Instructions to follow: Look for the word "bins" in the entries below, then copy every line that has it.

++++ Records shown

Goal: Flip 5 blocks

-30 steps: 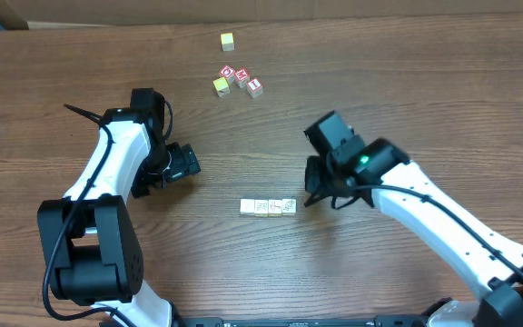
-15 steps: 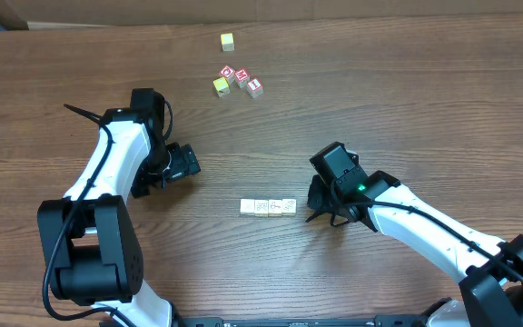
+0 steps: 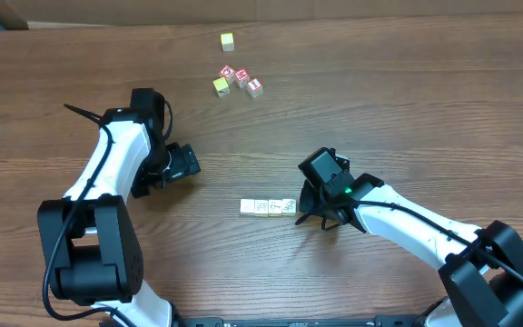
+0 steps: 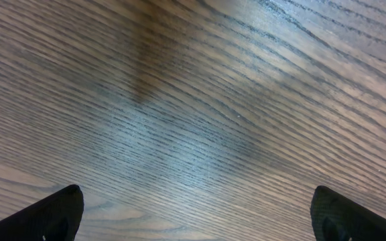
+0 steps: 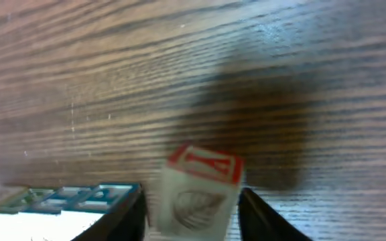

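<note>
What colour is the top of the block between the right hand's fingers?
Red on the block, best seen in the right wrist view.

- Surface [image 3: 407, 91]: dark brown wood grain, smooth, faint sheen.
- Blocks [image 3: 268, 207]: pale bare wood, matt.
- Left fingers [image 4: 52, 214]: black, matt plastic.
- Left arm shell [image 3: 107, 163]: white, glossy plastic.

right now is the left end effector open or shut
Open: left end effector fingers sit at opposite edges of its wrist view, bare table between.
</note>
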You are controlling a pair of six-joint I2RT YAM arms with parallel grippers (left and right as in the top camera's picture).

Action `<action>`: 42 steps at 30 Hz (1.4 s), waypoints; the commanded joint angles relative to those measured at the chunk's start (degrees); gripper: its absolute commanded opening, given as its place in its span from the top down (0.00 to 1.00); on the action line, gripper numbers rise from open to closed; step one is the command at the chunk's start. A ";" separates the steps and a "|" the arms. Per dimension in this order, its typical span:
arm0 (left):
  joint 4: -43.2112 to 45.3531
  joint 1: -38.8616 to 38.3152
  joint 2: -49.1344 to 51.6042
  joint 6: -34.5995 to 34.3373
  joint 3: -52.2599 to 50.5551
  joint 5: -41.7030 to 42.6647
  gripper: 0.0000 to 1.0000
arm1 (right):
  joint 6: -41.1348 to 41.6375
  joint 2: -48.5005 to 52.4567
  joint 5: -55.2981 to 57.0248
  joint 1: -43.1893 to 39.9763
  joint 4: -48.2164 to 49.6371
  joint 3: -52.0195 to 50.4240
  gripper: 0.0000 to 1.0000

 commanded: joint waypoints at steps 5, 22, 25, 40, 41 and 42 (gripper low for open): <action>-0.11 -0.13 -1.51 0.48 1.05 -0.35 0.00 | 0.59 0.00 0.72 0.07 0.20 -0.24 0.45; -0.11 -0.13 -1.51 0.48 1.05 -0.35 0.00 | -2.25 -4.33 2.95 -5.09 -1.14 1.70 0.46; -0.11 -0.13 -1.51 0.48 1.03 -0.35 0.00 | -2.27 -4.13 4.90 -6.36 -1.62 1.64 0.55; -0.11 -0.13 -1.51 0.48 1.03 -0.35 0.00 | -2.86 1.18 3.13 -6.38 2.40 1.31 0.78; -0.11 -0.11 -1.51 0.48 1.05 -0.35 0.00 | -3.56 1.77 1.57 -6.38 3.10 1.31 0.79; -0.11 -0.11 -1.51 0.48 1.05 -0.35 0.00 | -4.90 2.27 -0.81 -6.38 4.02 1.31 0.80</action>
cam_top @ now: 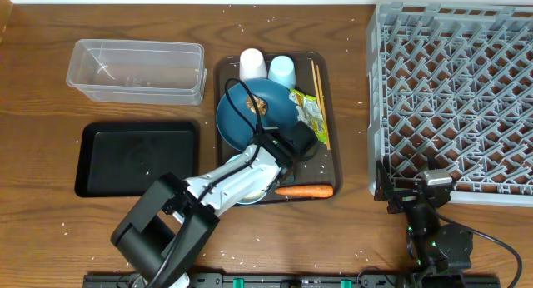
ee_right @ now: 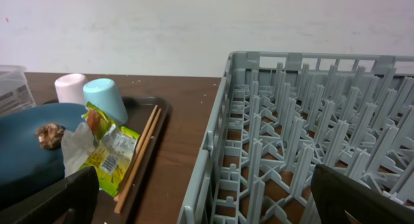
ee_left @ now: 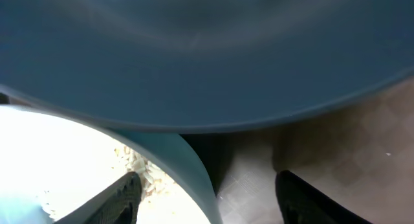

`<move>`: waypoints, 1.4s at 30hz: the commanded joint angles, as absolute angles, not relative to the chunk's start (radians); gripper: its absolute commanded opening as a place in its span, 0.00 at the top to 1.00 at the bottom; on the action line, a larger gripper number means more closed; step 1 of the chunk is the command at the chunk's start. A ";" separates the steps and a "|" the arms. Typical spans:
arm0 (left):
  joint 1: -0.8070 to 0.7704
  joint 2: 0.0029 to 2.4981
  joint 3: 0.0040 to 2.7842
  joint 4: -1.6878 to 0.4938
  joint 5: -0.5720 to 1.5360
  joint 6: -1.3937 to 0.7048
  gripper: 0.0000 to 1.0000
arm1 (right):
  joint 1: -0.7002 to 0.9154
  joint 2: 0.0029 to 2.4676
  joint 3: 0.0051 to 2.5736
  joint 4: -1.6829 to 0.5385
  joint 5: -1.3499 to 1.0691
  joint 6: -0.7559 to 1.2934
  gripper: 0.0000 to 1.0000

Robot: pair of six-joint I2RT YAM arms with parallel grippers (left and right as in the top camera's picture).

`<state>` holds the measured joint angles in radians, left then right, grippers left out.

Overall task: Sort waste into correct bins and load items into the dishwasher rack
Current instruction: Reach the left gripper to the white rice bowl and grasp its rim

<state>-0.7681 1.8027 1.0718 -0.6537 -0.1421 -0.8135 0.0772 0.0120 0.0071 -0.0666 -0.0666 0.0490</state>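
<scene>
On the brown serving tray (cam_top: pixel 329 167) the blue plate (cam_top: pixel 250 126) carries a brown food lump (cam_top: pixel 256 107). The light-blue bowl (ee_left: pixel 194 166) holds rice grains (ee_left: pixel 139 167). My left gripper (ee_left: pixel 207 201) stands open astride its rim, one finger inside, one outside, neither touching; the plate (ee_left: pixel 207 56) looms just above. From overhead the left gripper (cam_top: pixel 279 159) hides most of the bowl (cam_top: pixel 248 194). A white cup (cam_top: pixel 252 64), a light-blue cup (cam_top: pixel 282 69), the wrapper (cam_top: pixel 306 113), chopsticks (cam_top: pixel 319 101) and the carrot (cam_top: pixel 304 190) share the tray. My right gripper (ee_right: pixel 207 208) hangs open and empty by the rack's (ee_right: pixel 291 120) front left corner.
The clear container (cam_top: pixel 137 70) sits at the back left and the black tray (cam_top: pixel 137 157) in front of it, left of the serving tray. The grey rack (cam_top: pixel 454 88) fills the right side. Loose rice grains dot the wooden table (cam_top: pixel 50 113).
</scene>
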 commanded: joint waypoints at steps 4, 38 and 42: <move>-0.769 1.813 1.054 -0.645 -0.170 -0.828 0.41 | 0.059 0.007 0.006 -0.070 -0.060 0.063 0.01; -0.769 1.813 1.038 -0.641 -0.185 -0.848 0.93 | 0.059 0.007 0.006 -0.070 -0.060 0.063 0.01; -0.769 1.812 1.038 -0.644 -0.184 -0.848 0.94 | 0.059 0.007 0.006 -0.070 -0.060 0.063 0.01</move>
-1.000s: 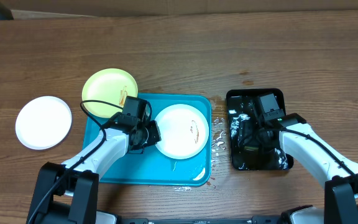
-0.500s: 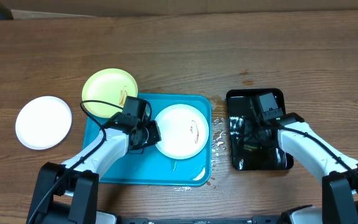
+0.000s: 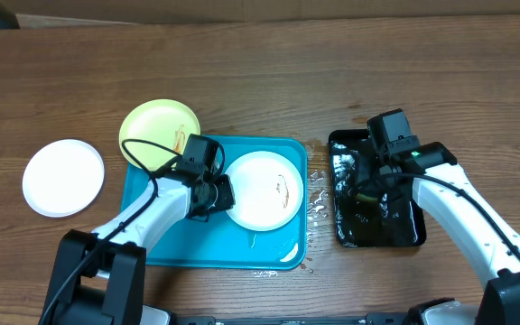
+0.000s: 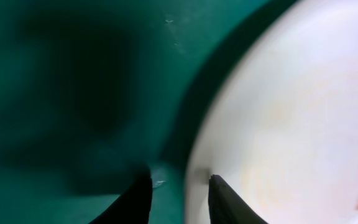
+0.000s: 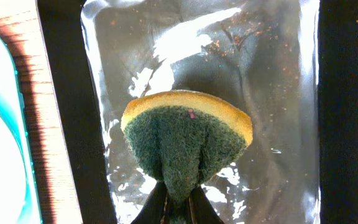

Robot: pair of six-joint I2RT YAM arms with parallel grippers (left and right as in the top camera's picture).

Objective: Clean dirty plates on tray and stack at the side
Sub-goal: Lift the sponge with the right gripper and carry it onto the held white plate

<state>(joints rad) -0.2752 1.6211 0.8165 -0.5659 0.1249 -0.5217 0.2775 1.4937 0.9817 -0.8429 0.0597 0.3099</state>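
Note:
The turquoise tray (image 3: pixel 174 236) holds a white plate (image 3: pixel 262 190) with a brown smear. My left gripper (image 3: pixel 221 193) is at that plate's left rim. In the left wrist view its jaws (image 4: pixel 179 182) stand open astride the rim, one finger over the tray (image 4: pixel 73 74) and one over the plate (image 4: pixel 291 112). A yellow-green plate (image 3: pixel 158 134) overlaps the tray's far left corner. Another white plate (image 3: pixel 63 177) lies on the table to the left. My right gripper (image 3: pixel 375 185) is shut on a yellow and green sponge (image 5: pixel 185 140), held above the black tray (image 5: pixel 67 93).
The black tray (image 3: pixel 346 143) stands right of the turquoise one, its foil lining wet and speckled with crumbs. Water drops (image 3: pixel 317 206) lie on the wood between the two trays. A cardboard edge runs along the table's far side.
My right gripper has shut on the sponge and risen from the black tray, shifting toward its far end. My left jaws have parted at the plate's rim.

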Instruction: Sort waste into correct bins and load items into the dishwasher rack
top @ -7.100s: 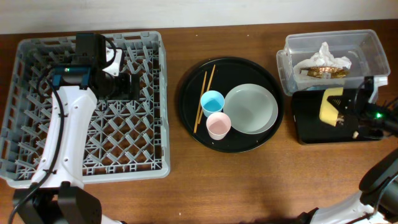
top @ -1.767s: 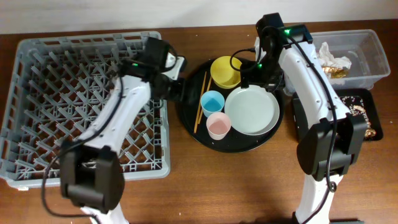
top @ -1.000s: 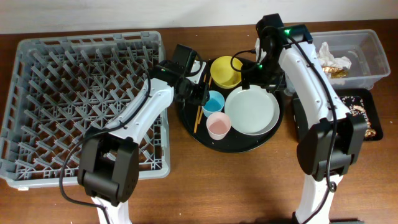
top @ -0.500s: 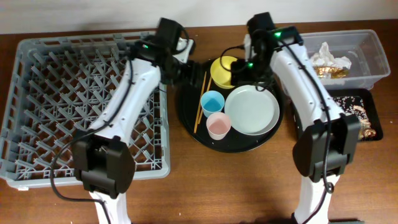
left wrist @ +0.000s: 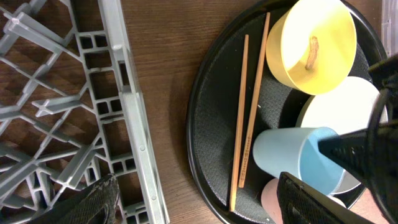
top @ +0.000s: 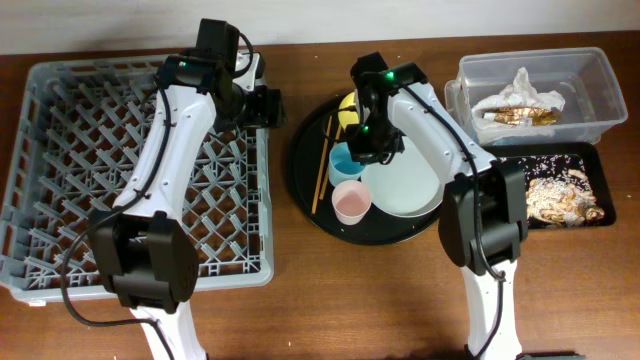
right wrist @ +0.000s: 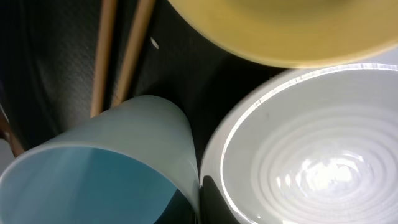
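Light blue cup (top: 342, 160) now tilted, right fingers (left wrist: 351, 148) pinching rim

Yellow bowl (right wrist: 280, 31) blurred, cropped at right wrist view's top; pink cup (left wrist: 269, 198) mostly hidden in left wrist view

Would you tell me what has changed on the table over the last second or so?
The right tool moved left from beside the yellow bowl to the light blue cup and shut on its rim. The left tool drew back from the round tray toward the dishwasher rack, open and empty. The bowl, pink cup, plate and chopsticks stayed put on the tray.
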You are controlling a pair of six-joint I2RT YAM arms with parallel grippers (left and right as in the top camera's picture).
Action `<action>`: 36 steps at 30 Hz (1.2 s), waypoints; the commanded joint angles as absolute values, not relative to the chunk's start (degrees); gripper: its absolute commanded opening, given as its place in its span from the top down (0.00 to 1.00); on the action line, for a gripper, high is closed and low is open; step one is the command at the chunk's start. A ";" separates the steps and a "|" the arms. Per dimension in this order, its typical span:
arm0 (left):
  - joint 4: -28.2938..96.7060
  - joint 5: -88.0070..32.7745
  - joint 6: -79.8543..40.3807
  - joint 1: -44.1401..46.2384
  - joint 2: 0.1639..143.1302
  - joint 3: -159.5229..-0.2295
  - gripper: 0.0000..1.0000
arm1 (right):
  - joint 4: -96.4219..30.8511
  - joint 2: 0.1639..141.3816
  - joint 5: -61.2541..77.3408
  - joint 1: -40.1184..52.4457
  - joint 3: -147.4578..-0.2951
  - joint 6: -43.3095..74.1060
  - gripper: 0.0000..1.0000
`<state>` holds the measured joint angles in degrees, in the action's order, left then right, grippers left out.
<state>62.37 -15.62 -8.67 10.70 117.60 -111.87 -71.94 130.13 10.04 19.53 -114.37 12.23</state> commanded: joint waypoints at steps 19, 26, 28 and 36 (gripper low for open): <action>58.76 -90.19 -3.18 5.37 117.40 -112.97 0.01 | -58.65 115.66 75.16 9.74 -117.47 -10.79 0.96; 58.81 -90.19 -3.25 8.36 117.40 -112.97 0.25 | -52.42 115.66 63.99 12.32 -117.47 -4.97 0.96; 58.83 -90.19 -3.42 8.38 117.40 -112.97 0.25 | -51.33 115.66 61.39 12.32 -117.43 -3.73 0.96; 58.76 -90.19 -3.40 8.36 117.40 -112.97 0.67 | -50.54 115.66 60.75 12.36 -117.40 -3.73 0.41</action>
<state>58.83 -89.80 -3.66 8.25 117.60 -112.29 -50.65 115.68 61.67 11.88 -117.30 -3.73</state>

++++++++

Answer to this task:
Overall task: Sort waste into correct bins and load items into the dishwasher rack
Instruction: Sort waste into correct bins and load items into the dishwasher rack

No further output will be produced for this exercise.